O nível de pré-locação dos galpões voltou a subir depois de quatro anos seguidos de queda.
O percentual de contratos assinados antes da entrega de novos empreendimentos saltou de 45% para 60% em 2025, segundo dados apresentados pelo Itaú BBA que consideram apenas os galpões A+, A e B.
Embora o mercado já esteja aquecido desde a pandemia, a maioria dos galpões entregues ainda não trabalhava com pré-locações – um cenário que se inverteu graças ao acirramento da disputa por espaço entre os players de ecommerce.
No ano passado, foram pré-locados 1,2 milhão de metros quadrados, levando em conta um novo estoque de 2,1 milhões de m², informou o banco.
O nível de locação antecipada afasta de vez os temores do mercado de que o ritmo acelerado de entregas poderia gerar uma sobreoferta.
“Mesmo diante de uma política monetária mais restritiva, a demanda permanece aquecida,” disse o banco. “Avaliamos que os ativos de maior qualidade técnica e os mais bem localizados devem sofrer pouco com a nova oferta de estoque, assim como aconteceu nos últimos trimestres.”
E já há indícios de que o nível de pré-locação deve seguir elevado em 2026.
O Grupo Erea projeta que serão entregues cerca de 3 milhões de m² neste ano em novos galpões e que cerca de 2,5 milhões de m² – ou 83% – já estão pré-locados ou são projetos de built-to-suit.
Segundo o Itaú, desde 2016 houve entrega de novos empreendimentos em todos os trimestres, “evidenciando a baixa barreira de entrada para novos imóveis.”

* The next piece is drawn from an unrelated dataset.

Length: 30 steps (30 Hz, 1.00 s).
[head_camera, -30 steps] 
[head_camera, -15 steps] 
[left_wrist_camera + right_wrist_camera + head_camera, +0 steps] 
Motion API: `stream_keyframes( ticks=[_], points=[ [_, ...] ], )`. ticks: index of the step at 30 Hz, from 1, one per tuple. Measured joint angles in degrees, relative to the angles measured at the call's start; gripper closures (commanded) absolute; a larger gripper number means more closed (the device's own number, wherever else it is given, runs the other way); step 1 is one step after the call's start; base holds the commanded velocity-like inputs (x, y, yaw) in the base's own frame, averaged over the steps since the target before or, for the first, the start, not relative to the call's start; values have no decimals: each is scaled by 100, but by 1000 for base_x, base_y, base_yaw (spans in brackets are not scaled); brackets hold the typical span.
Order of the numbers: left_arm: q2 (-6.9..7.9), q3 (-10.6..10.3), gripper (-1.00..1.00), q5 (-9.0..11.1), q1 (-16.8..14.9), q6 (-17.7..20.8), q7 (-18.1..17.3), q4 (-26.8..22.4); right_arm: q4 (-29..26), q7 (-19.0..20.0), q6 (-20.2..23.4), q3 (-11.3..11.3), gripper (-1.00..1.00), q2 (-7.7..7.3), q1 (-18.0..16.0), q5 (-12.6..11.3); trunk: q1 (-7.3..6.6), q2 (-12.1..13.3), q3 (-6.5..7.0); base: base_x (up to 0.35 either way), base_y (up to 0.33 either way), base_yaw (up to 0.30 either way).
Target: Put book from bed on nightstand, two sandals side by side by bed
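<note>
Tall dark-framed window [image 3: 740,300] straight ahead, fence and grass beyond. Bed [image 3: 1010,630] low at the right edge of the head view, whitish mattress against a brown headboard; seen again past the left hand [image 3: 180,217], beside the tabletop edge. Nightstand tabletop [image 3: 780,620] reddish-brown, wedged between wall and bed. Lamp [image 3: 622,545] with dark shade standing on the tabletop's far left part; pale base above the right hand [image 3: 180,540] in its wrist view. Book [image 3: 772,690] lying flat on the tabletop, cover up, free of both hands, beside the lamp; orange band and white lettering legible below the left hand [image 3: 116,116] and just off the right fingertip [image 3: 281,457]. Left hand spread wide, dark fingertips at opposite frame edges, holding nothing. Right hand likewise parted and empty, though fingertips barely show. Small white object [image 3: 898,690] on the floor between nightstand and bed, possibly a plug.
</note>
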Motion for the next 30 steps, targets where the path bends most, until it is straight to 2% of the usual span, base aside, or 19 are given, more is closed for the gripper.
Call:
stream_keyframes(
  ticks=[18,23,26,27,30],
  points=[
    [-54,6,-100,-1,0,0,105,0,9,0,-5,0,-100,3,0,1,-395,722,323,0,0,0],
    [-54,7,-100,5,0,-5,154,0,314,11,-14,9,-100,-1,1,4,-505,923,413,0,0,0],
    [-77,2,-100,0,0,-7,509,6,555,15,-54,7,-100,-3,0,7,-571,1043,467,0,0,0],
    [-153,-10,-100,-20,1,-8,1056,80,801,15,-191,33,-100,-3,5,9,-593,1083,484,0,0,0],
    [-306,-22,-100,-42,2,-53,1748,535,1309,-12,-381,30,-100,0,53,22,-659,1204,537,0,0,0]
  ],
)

Com o avanço do ecommerce, os players do segmento já dominam o top 5 de maiores locatários do Brasil: Mercado Livre, Shopee, Amazon, Magalu e Americanas.
Por ter o maior mercado consumidor, o estado de São Paulo recebeu mais da metade (53%) de toda a área inaugurada nos últimos 10 anos.
E a proporção deve subir ainda mais em 2026. A expectativa do Itaú é que São Paulo concentre 59% das entregas previstas até o fim do ano, que somam cerca de 3,9 milhões de m².